Schmalzing, G., Eckard, P., Kröner, S., & Passow, H. (1990). Downregulation of surface sodium pumps by endocytosis during meiotic maturation of Xenopus laevis oocytes. American Journal of Physiology: Cell Physiology, 258(1), C179-C184. doi:10.1152/ajpcell.1990.258.1.C179.


Zitierlink: https://hdl.handle.net/21.11116/0000-0008-1A4F-4
Zusammenfassung
During meiotic maturation, plasma membranes of Xenopus laevis oocytes completely lose the capacity to transport Na and K and to bind ouabain. To explore whether the downregulation might be due to an internalization of the sodium pump molecules, the intracellular binding of ouabain was determined. Selective permeabilization of the plasma membrane of mature oocytes (eggs) by digitonin almost failed to disclose ouabain binding sites. However, when the eggs were additionally treated with 0.02% sodium dodecyl sulfate (SDS) to permeabilize inner membranes, all sodium pumps present before maturation were recovered. Phosphorylation by [gamma-32P]ATP combined with SDS-polyacrylamide gel electrophoresis (PAGE) and autoradiography showed that sodium pumps were greatly reduced in isolated plasma membranes of eggs.
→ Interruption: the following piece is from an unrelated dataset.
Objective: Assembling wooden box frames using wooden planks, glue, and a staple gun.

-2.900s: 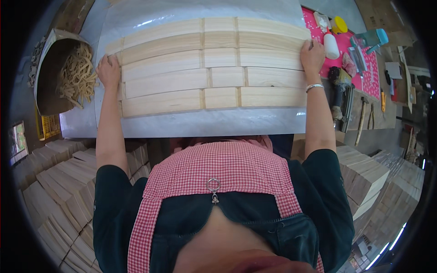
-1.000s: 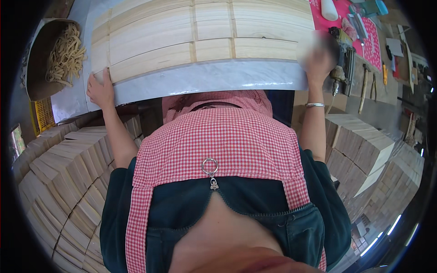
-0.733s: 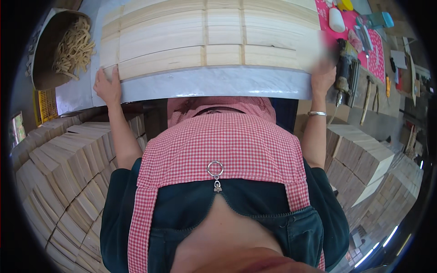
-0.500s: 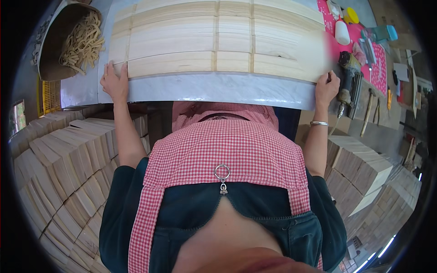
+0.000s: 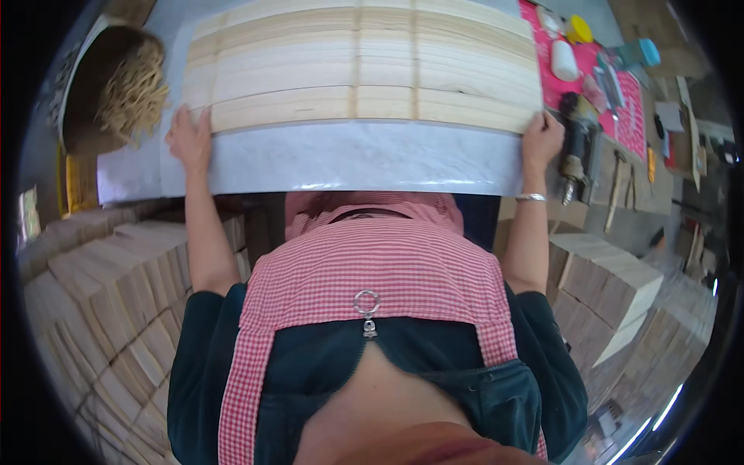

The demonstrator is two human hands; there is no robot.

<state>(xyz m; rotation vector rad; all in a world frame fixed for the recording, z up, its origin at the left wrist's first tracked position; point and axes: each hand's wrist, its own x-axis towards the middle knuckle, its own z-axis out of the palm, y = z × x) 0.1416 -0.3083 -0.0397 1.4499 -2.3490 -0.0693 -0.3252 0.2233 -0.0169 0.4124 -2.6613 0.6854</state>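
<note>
Pale wooden boards [image 5: 294,74] lie side by side across the table, long sides running left to right. Narrow tan bands [image 5: 355,77] cross them in three places. My left hand [image 5: 190,141] is closed round the near left corner, its thumb by the front edge and its fingers at the end. At the near right corner, the curled fingers of my right hand [image 5: 543,138] grip the boards' other end. Fingertips on both sides are partly hidden. Between the boards and my apron shows a strip of the pale marbled tabletop [image 5: 349,159].
Left, an open box [image 5: 84,116] holds tangled tan strips [image 5: 136,89]. Right lie a dark power tool [image 5: 573,147], a white bottle [image 5: 564,60], a yellow lid [image 5: 578,29] and a hammer [image 5: 614,194]. Stacked wood blocks stand left [image 5: 116,271] and right [image 5: 604,279].
The view has shifted a little. The strip of tabletop before the boards looks wider, the boards and both hands sitting slightly farther from the near edge. Both hands keep their places at the ends.
</note>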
According to sucrose gradient fractionation, maturation induced a shift of sodium pumps from the plasma membrane fraction to membranes of lower buoyant density with a protein composition different from that of the plasma membrane. Endocytosed sodium pumps identified on the sucrose gradient from [3H]ouabain bound to the cell surface before maturation could be phosphorylated with inorganic [32P]phosphate. The findings suggest that downregulation of sodium pumps during maturation is brought about by translocation of surface sodium pumps to an intracellular compartment, presumably endosomes. This contrasts the mechanism of downregulation of Na-dependent cotransport systems, the activities of which are reduced as a consequence of a maturation-induced depolarization of the membrane without a removal of the corresponding transporter from the plasma membrane.